REL Reference Desk

Using Growth Models and Value-added Models to Inform Instruction

November 2, 2010

Request

How can you use value-added assessments or growth models to inform instruction, as opposed to using them for school-level or teacher-level evaluation?

Response

We found little research about using value-added assessments or growth models to inform instruction. However, we found a large amount of literature about value-added models related to tracking student achievement, measuring teacher quality and effectiveness, and statistical difficulties and limitations of the models. We present three articles below that describe how various school districts have used data from value-added assessments or growth models for instructional purposes.

While schools have relied on annual administration of standardized tests to measure student and school performance, educators are finding these scores do not generate meaningful growth data and, more specifically, data to inform instruction. With an increased interest to track schools on how much they contribute to students’ learning over time, school officials are looking more and more at using growth models to measure this progress; a value-added model (VAM) is one example of growth models (Olson, 2004). VAM can be used to estimate the gains individual students make from year to year (i.e., first grade reading level to third grade reading level) and how much teachers contribute to student scores. Recently educators have also shown interest in how VAM data can be used to inform classroom instruction. 

Methodology

In order to answer the submitted question, articles were identified through online library searches and Internet searches. Searches were conducted in academic databases such as ERIC, Wilson Web, Tennessee Department of Education, Ohio Department of Education, Pennsylvania Department of Education, JStore, Academic One File, and the University of Memphis online library. To supplement the findings, we conducted an additional search through Google using the phrases: “value added models”, “growth models”, and “value added models to inform instruction.”

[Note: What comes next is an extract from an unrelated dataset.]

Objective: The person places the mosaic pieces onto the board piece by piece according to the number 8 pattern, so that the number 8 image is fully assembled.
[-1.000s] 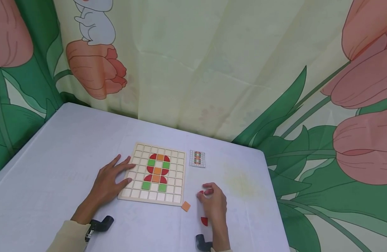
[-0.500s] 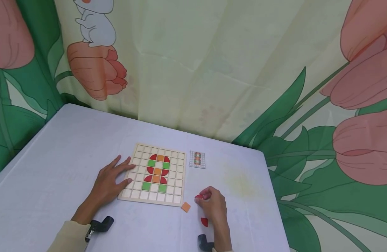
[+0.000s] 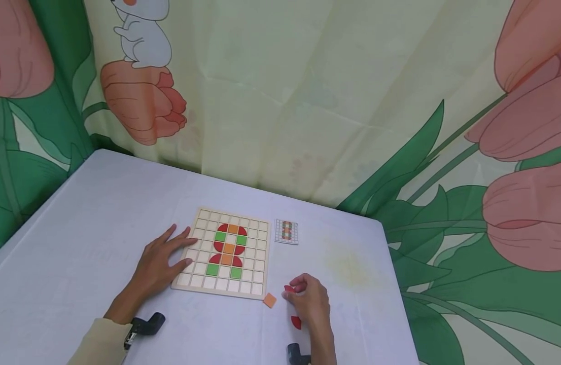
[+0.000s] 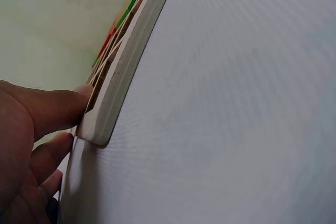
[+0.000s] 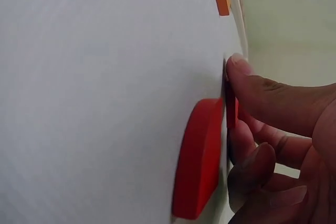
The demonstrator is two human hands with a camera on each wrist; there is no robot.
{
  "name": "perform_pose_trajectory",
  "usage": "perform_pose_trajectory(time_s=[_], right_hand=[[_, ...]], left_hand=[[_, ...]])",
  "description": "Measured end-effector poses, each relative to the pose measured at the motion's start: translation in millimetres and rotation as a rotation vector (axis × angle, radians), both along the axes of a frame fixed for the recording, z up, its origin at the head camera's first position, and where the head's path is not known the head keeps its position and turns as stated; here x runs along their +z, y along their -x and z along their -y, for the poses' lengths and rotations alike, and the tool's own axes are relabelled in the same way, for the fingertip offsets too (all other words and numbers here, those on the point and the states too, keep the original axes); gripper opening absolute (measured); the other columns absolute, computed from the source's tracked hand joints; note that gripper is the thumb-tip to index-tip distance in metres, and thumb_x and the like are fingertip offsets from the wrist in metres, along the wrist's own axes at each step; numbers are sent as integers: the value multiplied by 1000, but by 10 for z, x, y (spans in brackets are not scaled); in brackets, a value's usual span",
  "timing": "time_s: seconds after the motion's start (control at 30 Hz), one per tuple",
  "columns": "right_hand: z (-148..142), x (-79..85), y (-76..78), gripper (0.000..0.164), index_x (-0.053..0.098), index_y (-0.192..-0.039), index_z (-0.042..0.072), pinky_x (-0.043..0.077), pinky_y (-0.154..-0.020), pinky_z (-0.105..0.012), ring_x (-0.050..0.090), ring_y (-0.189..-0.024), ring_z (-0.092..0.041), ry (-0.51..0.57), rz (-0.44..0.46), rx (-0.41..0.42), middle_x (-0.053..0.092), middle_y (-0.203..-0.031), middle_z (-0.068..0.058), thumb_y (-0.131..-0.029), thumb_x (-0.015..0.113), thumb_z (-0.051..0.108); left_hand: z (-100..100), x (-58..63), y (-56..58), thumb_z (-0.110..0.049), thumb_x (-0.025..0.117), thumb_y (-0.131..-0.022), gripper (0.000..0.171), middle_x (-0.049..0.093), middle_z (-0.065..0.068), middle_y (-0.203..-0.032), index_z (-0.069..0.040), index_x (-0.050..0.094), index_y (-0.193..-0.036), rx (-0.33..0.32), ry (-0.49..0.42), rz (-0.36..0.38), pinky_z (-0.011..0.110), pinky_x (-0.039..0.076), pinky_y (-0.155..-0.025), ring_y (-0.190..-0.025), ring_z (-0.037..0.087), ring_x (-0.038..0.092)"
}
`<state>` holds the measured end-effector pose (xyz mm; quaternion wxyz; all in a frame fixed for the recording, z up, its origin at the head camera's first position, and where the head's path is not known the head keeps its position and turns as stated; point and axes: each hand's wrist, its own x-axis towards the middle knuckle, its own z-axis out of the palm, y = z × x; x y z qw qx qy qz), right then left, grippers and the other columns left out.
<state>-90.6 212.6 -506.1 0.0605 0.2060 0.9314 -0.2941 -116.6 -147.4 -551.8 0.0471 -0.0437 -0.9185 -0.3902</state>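
In the head view, a square wooden grid board [image 3: 255, 243] carries red, orange and green tiles set in its cells. My left hand [image 3: 158, 261] rests at its left edge with fingers spread; in the left wrist view, the thumb [image 4: 60, 109] touches the board's corner [image 4: 97, 129]. Right of the board, my right hand [image 3: 311, 300] pinches a red quarter-circle tile [image 3: 288, 288] between thumb and fingers, low at the tablecloth. Another red quarter-circle tile [image 3: 296, 322] lies just nearer to me, large in the right wrist view. An orange square tile [image 3: 269, 300] lies by the board's near right corner.
A small pattern card [image 3: 286, 231] lies right of the board, printed with a coloured grid. The table [image 3: 362, 314] has a white cloth. Behind it hangs a curtain [image 3: 280, 101] with tulips. Black wrist cameras [image 3: 148, 324] sit on both wrists.
My right hand has drawn slightly toward me, and the red quarter-circle tile in its fingers has shifted and turned. The left hand and the board stay in place.
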Motion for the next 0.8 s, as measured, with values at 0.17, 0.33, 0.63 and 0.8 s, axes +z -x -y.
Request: perform_pose_trajectory(time_s=[0.17,0.33,0.63,0.8], right_hand=[[-31,-19,-8,32,68,-94,15,50,-65,-28,59,-77,-18,38,7,23,66,-87,-3,-78,96,16],[-47,-63,-19,27,69,-96,16,51,-58,-23,61,-74,-19,146,-7,19,68,-87,-3,-83,92,16],[-85,-20,-42,16,80,-101,21,54,-62,-23,63,-77,-20,235,-64,17,74,-95,1,-88,87,16],[-107,4,-46,13,79,-100,24,51,-58,-22,61,-73,-24,284,-108,-12,71,-101,0,-92,83,14]], left_hand=[[0,-7,0,-15,81,-91,55,47,16,-166,-15,66,-144,2,-4,-1,77,22,-120,-163,43,22],[-1,-19,2,-16,80,-91,55,46,16,-166,-15,66,-144,-4,-3,5,77,22,-120,-163,43,22],[1,19,1,-15,80,-91,54,46,17,-166,-15,66,-144,-5,-4,0,78,23,-118,-163,43,22],[1,5,1,-15,81,-91,54,47,17,-165,-15,66,-143,-5,-7,-5,78,23,-118,-162,43,23]])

We found a large amount of literature about value-added models that discusses:

  • tracking student achievement scores (Martineau, 2006; Lockwood, McCaffrey, & Hamilton, 2007);
  • measuring teacher quality and effectiveness (Braun, 2005; Goe, Bell, & Little, 2008; Kupermintz, 2003); and
  • unique statistical difficulties and limitations (Schochet & Chiang; 2010, Martineau, 2010; Rothstein, 2009; Sanders, Wright, Rivers, & Leandro, 2009).

But, we found little research about using VAM or growth models to inform instruction. The following section summarizes the small amount of research currently available.

Value-added assessment data to inform instruction

Because VAM shows the impact of classroom instruction on student learning, it can provide detailed information at the classroom level. Below lists articles that show how different districts have used value added data to inform instruction.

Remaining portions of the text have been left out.